◆ WHAT NEEDS TO BE DONE ◆
Once the line with "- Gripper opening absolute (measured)" is found in the entries below, repeat it and each following line exactly, up to and including the line with "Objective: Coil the". Add no other lines.

(Items listed in a dataset)
——————

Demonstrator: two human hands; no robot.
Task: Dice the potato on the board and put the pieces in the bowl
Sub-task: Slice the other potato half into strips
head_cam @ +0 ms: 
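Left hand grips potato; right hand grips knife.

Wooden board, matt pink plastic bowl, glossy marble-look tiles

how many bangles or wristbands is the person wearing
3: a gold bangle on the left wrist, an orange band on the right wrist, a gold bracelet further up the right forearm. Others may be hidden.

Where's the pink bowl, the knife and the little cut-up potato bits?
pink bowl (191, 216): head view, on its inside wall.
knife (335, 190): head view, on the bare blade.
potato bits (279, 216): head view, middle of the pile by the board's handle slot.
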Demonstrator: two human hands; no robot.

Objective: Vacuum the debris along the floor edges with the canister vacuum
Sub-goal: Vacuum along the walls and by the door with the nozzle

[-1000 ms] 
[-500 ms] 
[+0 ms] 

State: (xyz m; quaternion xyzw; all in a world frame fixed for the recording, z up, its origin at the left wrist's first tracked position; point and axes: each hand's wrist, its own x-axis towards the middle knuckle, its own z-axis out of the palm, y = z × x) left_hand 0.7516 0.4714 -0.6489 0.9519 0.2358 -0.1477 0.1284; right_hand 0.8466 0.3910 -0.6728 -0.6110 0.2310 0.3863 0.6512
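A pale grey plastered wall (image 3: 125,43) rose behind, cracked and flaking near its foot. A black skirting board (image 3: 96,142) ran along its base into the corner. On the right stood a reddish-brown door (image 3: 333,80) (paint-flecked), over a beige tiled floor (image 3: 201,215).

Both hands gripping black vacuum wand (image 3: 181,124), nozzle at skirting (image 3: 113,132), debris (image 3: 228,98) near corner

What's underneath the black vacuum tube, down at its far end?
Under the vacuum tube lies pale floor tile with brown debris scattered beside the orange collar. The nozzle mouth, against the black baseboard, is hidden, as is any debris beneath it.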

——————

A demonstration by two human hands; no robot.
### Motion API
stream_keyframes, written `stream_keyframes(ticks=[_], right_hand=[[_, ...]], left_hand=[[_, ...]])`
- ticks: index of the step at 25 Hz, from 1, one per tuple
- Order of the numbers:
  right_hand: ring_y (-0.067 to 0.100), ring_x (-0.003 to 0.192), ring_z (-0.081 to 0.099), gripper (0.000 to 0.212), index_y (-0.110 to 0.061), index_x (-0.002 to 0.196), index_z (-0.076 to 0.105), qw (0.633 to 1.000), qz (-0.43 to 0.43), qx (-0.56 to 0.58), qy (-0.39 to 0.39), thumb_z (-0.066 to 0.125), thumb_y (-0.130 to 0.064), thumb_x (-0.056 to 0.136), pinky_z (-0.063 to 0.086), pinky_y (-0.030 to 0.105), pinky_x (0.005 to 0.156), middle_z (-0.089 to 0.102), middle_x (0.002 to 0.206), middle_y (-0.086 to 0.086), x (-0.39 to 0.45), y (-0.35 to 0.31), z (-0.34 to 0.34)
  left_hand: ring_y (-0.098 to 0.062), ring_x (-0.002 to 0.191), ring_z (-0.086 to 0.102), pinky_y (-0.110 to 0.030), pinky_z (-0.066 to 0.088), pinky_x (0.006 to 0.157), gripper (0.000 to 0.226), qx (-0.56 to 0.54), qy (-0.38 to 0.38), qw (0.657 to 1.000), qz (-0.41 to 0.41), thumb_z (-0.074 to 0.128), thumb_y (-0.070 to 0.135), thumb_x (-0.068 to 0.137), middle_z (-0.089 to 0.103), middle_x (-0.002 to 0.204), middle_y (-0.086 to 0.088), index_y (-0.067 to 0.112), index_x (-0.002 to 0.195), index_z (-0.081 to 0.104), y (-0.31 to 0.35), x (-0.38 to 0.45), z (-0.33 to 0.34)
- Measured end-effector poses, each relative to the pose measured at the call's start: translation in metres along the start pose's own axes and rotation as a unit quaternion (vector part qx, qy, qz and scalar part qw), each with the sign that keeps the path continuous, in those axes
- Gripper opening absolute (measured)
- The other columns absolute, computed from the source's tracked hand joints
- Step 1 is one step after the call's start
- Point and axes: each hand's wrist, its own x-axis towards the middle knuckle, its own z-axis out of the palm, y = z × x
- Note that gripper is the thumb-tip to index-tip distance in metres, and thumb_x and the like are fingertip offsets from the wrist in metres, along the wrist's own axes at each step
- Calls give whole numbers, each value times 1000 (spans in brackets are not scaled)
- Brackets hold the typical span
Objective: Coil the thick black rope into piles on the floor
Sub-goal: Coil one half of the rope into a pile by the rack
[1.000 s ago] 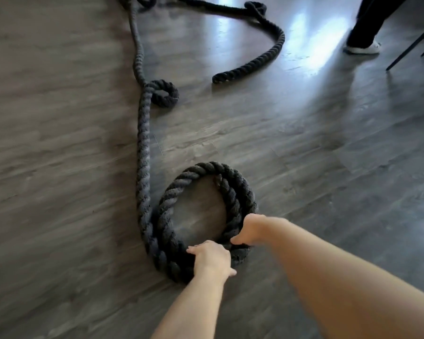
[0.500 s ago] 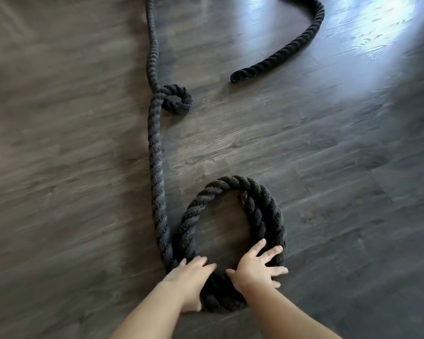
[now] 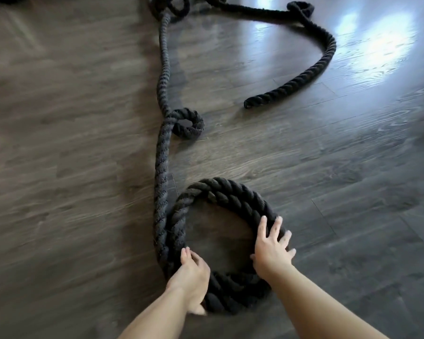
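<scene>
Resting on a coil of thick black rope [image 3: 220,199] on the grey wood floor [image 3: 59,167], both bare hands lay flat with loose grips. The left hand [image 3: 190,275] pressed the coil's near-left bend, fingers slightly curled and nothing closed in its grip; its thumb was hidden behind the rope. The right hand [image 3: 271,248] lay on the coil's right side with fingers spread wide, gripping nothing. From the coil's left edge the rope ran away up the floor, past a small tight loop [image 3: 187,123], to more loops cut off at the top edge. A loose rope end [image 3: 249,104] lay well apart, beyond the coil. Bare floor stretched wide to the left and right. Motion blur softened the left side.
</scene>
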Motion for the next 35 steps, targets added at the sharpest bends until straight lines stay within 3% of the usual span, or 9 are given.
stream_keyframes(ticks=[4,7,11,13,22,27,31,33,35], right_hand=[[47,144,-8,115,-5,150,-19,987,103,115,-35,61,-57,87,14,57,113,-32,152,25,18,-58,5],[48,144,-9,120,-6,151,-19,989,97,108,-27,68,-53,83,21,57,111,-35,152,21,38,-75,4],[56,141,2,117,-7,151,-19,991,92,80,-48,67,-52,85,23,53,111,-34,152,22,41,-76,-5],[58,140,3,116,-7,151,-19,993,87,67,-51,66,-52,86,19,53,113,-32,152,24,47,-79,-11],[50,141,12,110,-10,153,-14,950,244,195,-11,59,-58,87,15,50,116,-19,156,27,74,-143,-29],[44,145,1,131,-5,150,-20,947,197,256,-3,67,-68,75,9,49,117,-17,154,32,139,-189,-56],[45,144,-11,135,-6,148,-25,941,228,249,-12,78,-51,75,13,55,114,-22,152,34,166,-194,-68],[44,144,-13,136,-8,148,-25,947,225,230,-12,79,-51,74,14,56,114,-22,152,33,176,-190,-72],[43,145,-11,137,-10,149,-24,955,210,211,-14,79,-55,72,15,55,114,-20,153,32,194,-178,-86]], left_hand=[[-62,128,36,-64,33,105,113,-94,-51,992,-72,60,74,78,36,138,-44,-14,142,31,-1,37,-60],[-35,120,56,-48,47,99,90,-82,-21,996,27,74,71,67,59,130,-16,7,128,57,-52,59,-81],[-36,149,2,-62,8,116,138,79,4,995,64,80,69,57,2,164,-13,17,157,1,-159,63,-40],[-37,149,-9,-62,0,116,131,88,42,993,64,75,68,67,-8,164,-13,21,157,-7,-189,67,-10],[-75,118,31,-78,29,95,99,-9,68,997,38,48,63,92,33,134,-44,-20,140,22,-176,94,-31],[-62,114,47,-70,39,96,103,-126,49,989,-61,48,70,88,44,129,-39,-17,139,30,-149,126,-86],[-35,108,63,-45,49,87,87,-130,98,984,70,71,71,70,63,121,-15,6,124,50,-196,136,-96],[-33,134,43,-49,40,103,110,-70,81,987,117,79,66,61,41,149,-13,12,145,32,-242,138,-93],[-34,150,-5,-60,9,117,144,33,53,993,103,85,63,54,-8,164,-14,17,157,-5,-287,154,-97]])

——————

◆ TASK RESULT ◆
- Gripper opening absolute (measured)
- The other columns absolute, computed from the source's tracked hand joints
- Step 1 is one step after the call's start
- Point and axes: each hand's wrist, its own x-axis towards the middle knuckle, its own z-axis out of the palm, y = z × x
- Note that gripper is the thumb-tip to index-tip distance in metres, and thumb_x and the like are fingertip offsets from the wrist in metres, along the wrist's own axes at each step
- Calls give whole numbers, each value times 1000 (spans in brackets are not scaled)
- Brackets hold the typical span
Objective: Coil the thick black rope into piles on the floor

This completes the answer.